Each line below with the word "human" needs to be copied.

Raw data START

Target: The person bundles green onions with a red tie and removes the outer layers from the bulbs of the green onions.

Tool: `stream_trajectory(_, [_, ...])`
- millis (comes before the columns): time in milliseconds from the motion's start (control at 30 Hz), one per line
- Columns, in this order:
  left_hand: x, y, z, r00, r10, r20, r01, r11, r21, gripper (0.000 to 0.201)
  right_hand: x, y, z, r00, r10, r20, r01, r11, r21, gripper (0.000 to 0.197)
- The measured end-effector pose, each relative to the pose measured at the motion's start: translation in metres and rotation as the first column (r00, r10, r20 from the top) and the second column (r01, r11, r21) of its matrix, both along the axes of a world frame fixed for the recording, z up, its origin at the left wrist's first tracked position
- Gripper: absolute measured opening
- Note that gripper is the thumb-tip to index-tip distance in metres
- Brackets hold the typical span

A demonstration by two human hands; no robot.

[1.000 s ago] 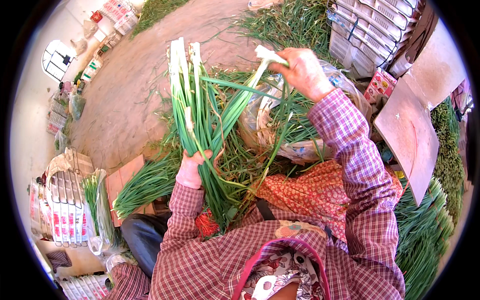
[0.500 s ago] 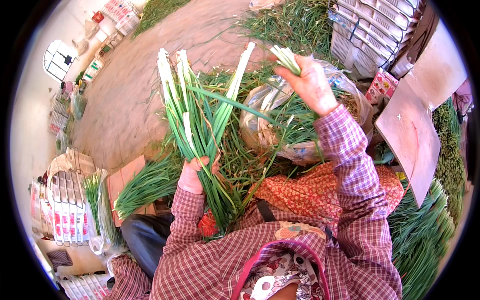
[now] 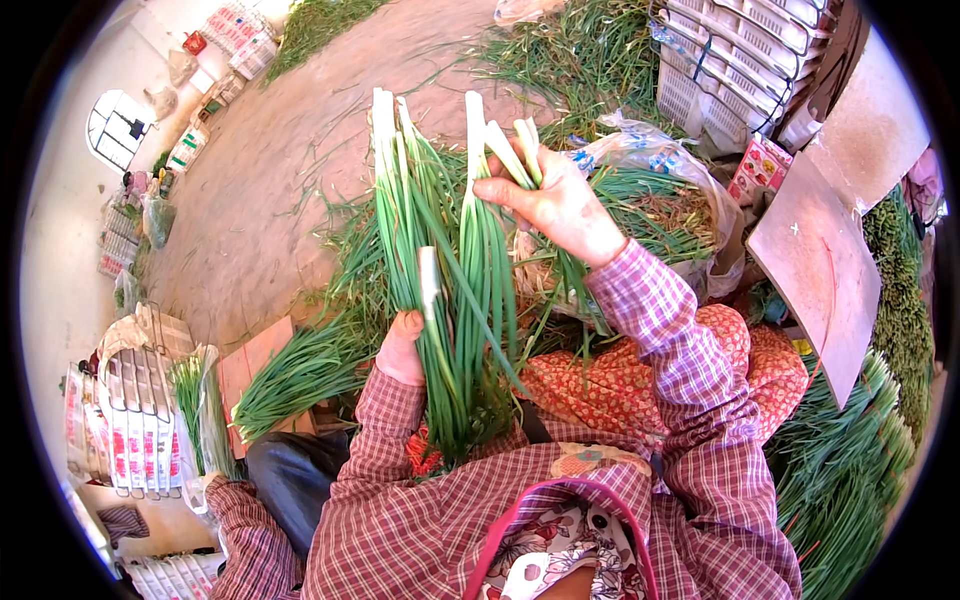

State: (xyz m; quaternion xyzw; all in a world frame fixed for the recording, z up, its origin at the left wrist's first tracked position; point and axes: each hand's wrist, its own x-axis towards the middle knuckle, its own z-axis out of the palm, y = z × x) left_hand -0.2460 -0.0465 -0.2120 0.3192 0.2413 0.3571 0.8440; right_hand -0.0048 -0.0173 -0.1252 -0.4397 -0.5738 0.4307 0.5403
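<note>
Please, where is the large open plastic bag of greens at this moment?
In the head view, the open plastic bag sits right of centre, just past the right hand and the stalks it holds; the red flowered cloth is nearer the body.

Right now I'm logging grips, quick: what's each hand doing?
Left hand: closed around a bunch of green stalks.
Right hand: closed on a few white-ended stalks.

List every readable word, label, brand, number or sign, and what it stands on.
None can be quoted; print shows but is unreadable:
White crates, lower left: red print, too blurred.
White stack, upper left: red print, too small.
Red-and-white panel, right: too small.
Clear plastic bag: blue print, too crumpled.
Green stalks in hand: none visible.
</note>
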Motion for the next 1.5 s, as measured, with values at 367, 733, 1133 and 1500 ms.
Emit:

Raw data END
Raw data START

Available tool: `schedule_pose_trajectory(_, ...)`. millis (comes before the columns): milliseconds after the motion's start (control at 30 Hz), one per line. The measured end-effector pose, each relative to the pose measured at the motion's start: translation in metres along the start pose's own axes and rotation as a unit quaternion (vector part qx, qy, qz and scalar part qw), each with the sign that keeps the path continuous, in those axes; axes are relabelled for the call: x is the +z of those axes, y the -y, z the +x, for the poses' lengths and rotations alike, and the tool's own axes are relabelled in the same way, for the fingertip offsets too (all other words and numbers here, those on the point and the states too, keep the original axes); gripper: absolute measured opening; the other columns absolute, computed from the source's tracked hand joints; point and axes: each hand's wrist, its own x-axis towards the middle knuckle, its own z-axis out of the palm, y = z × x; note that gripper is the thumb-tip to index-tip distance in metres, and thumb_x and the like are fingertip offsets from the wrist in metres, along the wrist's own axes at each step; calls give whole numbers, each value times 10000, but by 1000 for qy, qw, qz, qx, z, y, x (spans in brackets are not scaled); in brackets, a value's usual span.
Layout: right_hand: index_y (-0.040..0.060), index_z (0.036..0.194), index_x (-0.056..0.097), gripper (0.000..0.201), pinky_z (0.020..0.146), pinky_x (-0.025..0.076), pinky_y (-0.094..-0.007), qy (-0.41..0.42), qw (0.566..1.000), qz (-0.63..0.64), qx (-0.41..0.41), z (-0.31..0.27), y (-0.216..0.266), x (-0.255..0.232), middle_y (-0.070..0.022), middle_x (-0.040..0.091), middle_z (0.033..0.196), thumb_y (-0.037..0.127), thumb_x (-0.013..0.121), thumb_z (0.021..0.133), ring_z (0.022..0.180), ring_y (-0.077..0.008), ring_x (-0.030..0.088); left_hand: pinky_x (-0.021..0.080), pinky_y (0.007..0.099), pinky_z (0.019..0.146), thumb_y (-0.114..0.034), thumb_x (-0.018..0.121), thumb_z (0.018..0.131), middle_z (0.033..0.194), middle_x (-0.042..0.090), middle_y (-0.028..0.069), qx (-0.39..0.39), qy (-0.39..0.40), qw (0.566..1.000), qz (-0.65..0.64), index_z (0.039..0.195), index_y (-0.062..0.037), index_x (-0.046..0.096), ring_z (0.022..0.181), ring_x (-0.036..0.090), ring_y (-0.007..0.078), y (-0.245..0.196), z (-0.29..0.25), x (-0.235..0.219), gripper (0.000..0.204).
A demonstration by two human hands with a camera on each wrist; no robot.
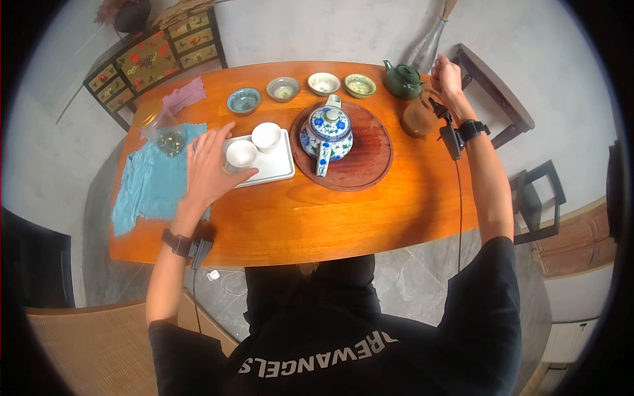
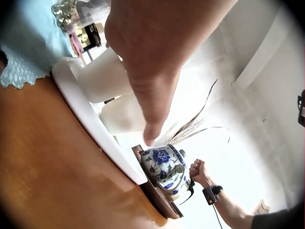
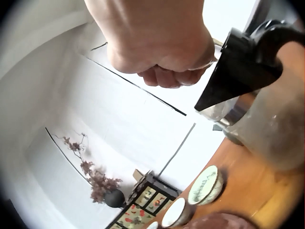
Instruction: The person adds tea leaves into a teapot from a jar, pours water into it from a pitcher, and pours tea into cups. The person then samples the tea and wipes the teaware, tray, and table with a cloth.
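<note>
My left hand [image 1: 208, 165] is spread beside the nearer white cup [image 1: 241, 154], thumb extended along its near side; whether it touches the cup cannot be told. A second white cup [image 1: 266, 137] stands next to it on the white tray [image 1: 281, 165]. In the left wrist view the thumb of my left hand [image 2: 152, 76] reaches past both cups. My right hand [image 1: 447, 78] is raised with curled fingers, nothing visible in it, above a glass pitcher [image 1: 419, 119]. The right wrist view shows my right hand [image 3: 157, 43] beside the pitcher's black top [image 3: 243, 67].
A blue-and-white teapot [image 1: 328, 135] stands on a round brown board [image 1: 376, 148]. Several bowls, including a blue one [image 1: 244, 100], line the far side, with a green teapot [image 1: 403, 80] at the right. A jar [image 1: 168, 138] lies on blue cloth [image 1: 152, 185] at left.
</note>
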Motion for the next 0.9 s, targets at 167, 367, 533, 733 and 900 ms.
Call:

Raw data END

Written response.
A demonstration by two human hands; no robot.
A demonstration by two human hands with a camera on each wrist; no robot.

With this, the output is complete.